I was so sick I almost threw up. It was an exceptional bear, both in size and color. I didn’t know how, but I’d blown it. My sickness turned to frustration as my mistake sunk in. But in the back of my mind, I couldn’t help but recall the bear’s delayed reaction to the shot. It moved slowly, deliberately, not instantaneously, or overly scared.       

I knew the shot missed, but I wanted to look to make sure.

“Let’s go, but move slowly,” Cork whispered. It was spooked, but not much, and it had no idea we were here. The way that bear was eating, I bet it comes right back out.” Cork’s words were uplifting and true.

 We had yet to go 50 yards when the bear emerged from the trees it had stepped into. The allure of fresh greens was too much. We inched closer each time the bear buried its massive snout into tufts of clover and grass.
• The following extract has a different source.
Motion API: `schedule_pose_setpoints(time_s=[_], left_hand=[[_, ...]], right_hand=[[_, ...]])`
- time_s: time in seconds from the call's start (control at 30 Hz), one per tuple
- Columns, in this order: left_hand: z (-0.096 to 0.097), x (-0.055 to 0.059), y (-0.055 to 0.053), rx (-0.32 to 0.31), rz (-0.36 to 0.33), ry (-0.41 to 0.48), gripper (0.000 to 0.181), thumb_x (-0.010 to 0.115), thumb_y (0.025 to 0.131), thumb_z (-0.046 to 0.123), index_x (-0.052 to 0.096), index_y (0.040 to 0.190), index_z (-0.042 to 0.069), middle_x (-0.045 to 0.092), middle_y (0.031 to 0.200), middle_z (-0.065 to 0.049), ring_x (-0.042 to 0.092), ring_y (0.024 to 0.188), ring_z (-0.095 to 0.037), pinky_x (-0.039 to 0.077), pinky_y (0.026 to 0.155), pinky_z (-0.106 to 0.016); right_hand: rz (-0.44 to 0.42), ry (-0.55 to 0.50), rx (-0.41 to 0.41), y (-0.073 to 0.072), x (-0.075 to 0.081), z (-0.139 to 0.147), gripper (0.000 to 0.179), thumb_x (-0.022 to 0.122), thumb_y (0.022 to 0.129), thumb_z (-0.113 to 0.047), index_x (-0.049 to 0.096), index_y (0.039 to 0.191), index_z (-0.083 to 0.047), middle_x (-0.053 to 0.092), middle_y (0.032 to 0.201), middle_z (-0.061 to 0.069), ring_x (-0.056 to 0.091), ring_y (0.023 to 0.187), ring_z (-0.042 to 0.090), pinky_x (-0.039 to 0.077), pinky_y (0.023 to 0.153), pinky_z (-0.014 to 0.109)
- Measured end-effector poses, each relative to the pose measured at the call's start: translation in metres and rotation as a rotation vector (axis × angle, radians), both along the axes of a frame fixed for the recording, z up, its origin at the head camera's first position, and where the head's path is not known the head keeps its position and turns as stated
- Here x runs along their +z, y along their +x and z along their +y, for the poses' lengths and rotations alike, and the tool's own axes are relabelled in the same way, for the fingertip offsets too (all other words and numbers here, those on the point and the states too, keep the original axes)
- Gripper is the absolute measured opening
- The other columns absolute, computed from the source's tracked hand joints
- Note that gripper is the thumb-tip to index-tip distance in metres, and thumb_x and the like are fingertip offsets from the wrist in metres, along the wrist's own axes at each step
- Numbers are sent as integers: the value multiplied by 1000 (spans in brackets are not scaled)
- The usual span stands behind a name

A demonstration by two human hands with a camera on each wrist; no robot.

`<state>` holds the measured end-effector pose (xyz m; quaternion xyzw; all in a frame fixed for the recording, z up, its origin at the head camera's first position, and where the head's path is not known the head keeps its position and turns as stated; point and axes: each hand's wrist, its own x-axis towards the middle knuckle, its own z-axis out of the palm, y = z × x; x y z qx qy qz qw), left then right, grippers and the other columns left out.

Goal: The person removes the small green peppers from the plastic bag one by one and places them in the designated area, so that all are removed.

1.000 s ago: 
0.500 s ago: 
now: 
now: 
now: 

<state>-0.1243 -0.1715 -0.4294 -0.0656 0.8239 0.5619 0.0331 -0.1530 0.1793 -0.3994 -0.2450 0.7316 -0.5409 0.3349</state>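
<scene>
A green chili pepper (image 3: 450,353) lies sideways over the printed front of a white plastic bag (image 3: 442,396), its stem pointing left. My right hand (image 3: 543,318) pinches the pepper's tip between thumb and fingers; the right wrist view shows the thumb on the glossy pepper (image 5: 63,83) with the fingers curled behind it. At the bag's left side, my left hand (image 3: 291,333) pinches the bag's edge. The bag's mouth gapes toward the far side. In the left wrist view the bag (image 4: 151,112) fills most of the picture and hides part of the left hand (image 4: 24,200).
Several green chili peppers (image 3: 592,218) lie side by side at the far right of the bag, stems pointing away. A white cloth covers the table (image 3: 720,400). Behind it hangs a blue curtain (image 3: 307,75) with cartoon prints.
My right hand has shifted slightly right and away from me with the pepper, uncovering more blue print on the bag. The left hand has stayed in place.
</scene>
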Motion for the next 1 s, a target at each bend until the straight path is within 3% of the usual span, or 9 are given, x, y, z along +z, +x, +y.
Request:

There was no more cover to hide our stalk, and at just over 200 yards, I felt solid in the sticks. Blocking the previous shot from my mind, I sat cross-legged, both elbows on each knee, bench-steady in the tripod. This time, the 200-grain Nosler AccuBond hammered home.

A short tracking job ensued, and when I lifted the massive head of the stunning, colorful bear, it was even bigger than I’d anticipated. Well over the seven-foot mark and carrying a skull just shy of 21 inches, the bear exuded so much character. The glowing red hide, long and thick, was mesmerizing. It was a fitting bear with which to end one of the most memorable hunts of my life.